*** Information supplied Section Begins ***

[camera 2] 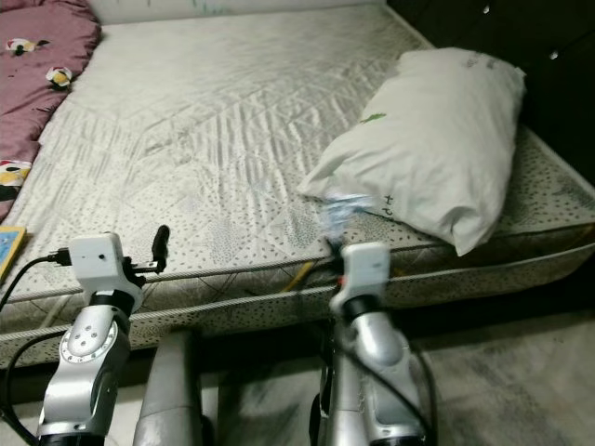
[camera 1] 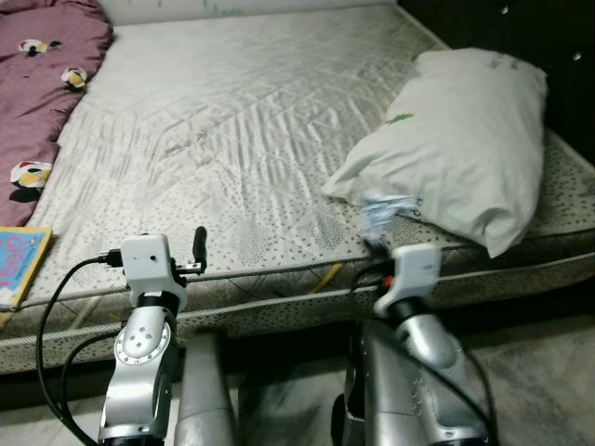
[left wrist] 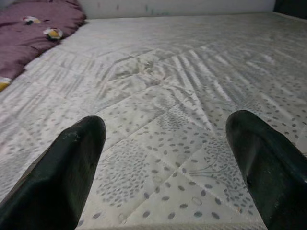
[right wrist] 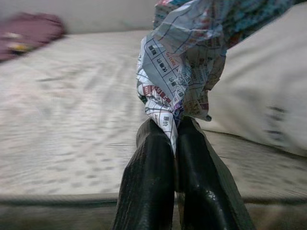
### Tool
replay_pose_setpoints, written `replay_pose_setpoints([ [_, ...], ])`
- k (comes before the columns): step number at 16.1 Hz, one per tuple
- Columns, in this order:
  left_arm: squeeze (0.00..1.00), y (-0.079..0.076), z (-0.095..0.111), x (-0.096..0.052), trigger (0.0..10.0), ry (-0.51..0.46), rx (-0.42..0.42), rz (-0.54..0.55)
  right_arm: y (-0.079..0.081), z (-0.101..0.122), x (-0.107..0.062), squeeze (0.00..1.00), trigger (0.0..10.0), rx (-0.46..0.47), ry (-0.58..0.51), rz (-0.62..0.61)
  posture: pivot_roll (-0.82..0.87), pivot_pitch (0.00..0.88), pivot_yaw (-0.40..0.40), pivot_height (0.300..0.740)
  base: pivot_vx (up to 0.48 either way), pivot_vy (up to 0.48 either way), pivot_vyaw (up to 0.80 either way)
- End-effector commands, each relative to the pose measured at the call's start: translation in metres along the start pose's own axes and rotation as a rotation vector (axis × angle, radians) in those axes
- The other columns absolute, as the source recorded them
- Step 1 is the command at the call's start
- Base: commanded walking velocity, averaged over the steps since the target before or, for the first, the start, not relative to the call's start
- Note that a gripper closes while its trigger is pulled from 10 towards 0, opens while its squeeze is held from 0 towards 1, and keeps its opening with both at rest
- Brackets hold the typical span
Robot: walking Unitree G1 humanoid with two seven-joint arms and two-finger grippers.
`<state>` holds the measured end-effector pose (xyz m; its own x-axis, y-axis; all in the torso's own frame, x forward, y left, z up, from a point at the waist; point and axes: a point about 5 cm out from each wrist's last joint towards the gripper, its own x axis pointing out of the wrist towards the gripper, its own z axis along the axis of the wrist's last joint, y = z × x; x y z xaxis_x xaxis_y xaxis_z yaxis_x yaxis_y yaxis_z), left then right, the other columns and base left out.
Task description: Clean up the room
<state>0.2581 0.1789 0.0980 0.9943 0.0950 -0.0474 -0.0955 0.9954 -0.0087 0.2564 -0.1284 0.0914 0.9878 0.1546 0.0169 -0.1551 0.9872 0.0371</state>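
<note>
A crumpled printed paper (right wrist: 184,67) is pinched between the fingers of my right gripper (right wrist: 175,132), which is shut on it. In the head views the paper (camera 1: 383,212) is held just above the mattress's front edge, beside the white pillow (camera 1: 465,149) on the right of the bed. My left gripper (left wrist: 165,143) is open, its fingers (left wrist: 67,167) spread over the patterned mattress (camera 1: 232,139) near the front edge with nothing between them. Its black finger (camera 1: 199,247) points up.
A maroon blanket with small patches (camera 1: 42,74) lies along the bed's left side. A colourful book (camera 1: 20,262) rests at the left front corner. A dark headboard or cabinet (camera 1: 521,28) stands behind the pillow. Grey floor (camera 1: 539,372) runs below the bed.
</note>
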Motion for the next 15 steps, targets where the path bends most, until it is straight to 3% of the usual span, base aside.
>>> replay_pose_setpoints([
  [1, 0.0, 0.0, 0.0, 0.003, 10.0, -0.005, -0.005, 0.003, 0.002, 0.013, 0.005, 0.0, 10.0, -0.018, -0.042, -0.005, 0.0, 0.0, 0.015, 0.507, 0.0, 0.0, 0.0],
  [4, 0.0, 0.0, -0.013, -0.003, 10.0, 0.03, -0.03, 0.021, -0.007, 0.019, 0.006, 0.0, 10.0, 0.016, -0.039, -0.039, -0.02, 0.0, 0.014, 0.507, 0.0, 0.0, 0.0],
  [9, 0.0, -0.009, -0.019, -0.002, 10.0, 0.034, -0.033, 0.002, -0.019, 0.028, 0.02, 0.0, 10.0, 0.027, -0.048, -0.062, -0.03, 0.0, -0.004, 0.566, 0.0, 0.0, 0.0],
  [15, 0.0, -0.004, -0.017, 0.0, 10.0, 0.012, -0.018, 0.005, -0.023, 0.028, 0.02, 0.0, 10.0, 0.031, -0.04, -0.053, -0.03, 0.0, -0.008, 0.631, 0.0, 0.0, 0.0],
])
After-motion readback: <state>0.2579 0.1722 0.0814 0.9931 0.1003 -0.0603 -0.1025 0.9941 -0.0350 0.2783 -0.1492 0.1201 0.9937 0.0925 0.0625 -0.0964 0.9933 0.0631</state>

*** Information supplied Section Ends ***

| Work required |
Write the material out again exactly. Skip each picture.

| Result of the exercise |
[camera 2] 
[camera 1] 
[left wrist] 
[right wrist] 
### Tool
replay_pose_setpoints, written `replay_pose_setpoints([ [_, ...], ])`
- k (comes before the columns): step number at 16.1 Hz, one per tuple
- Columns, in this order:
  left_arm: squeeze (0.00..1.00), y (-0.079..0.076), z (-0.095..0.111), x (-0.096..0.052), trigger (0.0..10.0), ry (-0.51..0.46), rx (-0.42..0.42), rz (-0.54..0.55)
  right_arm: y (-0.079..0.081), z (-0.101..0.122), x (-0.107..0.062), squeeze (0.00..1.00), trigger (0.0..10.0), rx (-0.46..0.47), ry (-0.58..0.51), rz (-0.62..0.61)
  posture: pivot_roll (-0.82..0.87), pivot_pitch (0.00..0.88), pivot_yaw (-0.40..0.40), pivot_height (0.300..0.740)
  base: pivot_vx (up to 0.48 either way), pivot_vy (up to 0.48 either way), pivot_vyaw (up to 0.80 either way)
- End-effector commands, each relative to the pose measured at the call's start: translation in metres along the start pose's own axes and rotation as a rotation vector (axis × angle, radians) in those axes
- The other columns absolute, as the source recorded them
- Step 1 is the command at the call's start
- Base: commanded walking velocity, averaged over the steps since the target before or, for the first, the start, not relative to the call's start
- Note that a gripper closes while its trigger is pulled from 10 towards 0, opens while its squeeze is held from 0 towards 1, and keeps its opening with both at rest
- Brackets hold the typical span
Robot: walking Unitree G1 humanoid with two seven-joint arms and two-finger grippers.
`<state>` holds the measured end-effector pose (xyz m; its own x-axis, y-axis; all in the torso's own frame, x forward, y left, z up, from a point at the waist; point and axes: a point about 5 cm out from each wrist's last joint towards the gripper, its own x axis pointing out of the wrist towards the gripper, its own z axis along the axis of the wrist's last joint, y = z × x; x y z xaxis_x xaxis_y xaxis_z yaxis_x yaxis_y yaxis_z), left then right, the other columns and base left out.
Task description: Clean up the room
<state>0.2581 0.1789 0.0980 0.9943 0.0950 -0.0474 -0.0955 0.9954 -0.0087 0.2564 -0.1284 0.0914 0.9878 0.1546 0.0169 -0.1551 0.9872 0.0371</state>
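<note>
A crumpled printed paper (right wrist: 184,67) is pinched between the fingers of my right gripper (right wrist: 175,132), which is shut on it. In the head views the paper (camera 1: 383,212) is held just above the mattress's front edge, beside the white pillow (camera 1: 465,149) on the right of the bed. My left gripper (left wrist: 165,143) is open, its fingers (left wrist: 67,167) spread over the patterned mattress (camera 1: 232,139) near the front edge with nothing between them. Its black finger (camera 1: 199,247) points up.
A maroon blanket with small patches (camera 1: 42,74) lies along the bed's left side. A colourful book (camera 1: 20,262) rests at the left front corner. A dark headboard or cabinet (camera 1: 521,28) stands behind the pillow. Grey floor (camera 1: 539,372) runs below the bed.
</note>
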Motion for the next 15 steps, targets where the path bends most, until it is straight to 3% of the usual span, base aside.
>>> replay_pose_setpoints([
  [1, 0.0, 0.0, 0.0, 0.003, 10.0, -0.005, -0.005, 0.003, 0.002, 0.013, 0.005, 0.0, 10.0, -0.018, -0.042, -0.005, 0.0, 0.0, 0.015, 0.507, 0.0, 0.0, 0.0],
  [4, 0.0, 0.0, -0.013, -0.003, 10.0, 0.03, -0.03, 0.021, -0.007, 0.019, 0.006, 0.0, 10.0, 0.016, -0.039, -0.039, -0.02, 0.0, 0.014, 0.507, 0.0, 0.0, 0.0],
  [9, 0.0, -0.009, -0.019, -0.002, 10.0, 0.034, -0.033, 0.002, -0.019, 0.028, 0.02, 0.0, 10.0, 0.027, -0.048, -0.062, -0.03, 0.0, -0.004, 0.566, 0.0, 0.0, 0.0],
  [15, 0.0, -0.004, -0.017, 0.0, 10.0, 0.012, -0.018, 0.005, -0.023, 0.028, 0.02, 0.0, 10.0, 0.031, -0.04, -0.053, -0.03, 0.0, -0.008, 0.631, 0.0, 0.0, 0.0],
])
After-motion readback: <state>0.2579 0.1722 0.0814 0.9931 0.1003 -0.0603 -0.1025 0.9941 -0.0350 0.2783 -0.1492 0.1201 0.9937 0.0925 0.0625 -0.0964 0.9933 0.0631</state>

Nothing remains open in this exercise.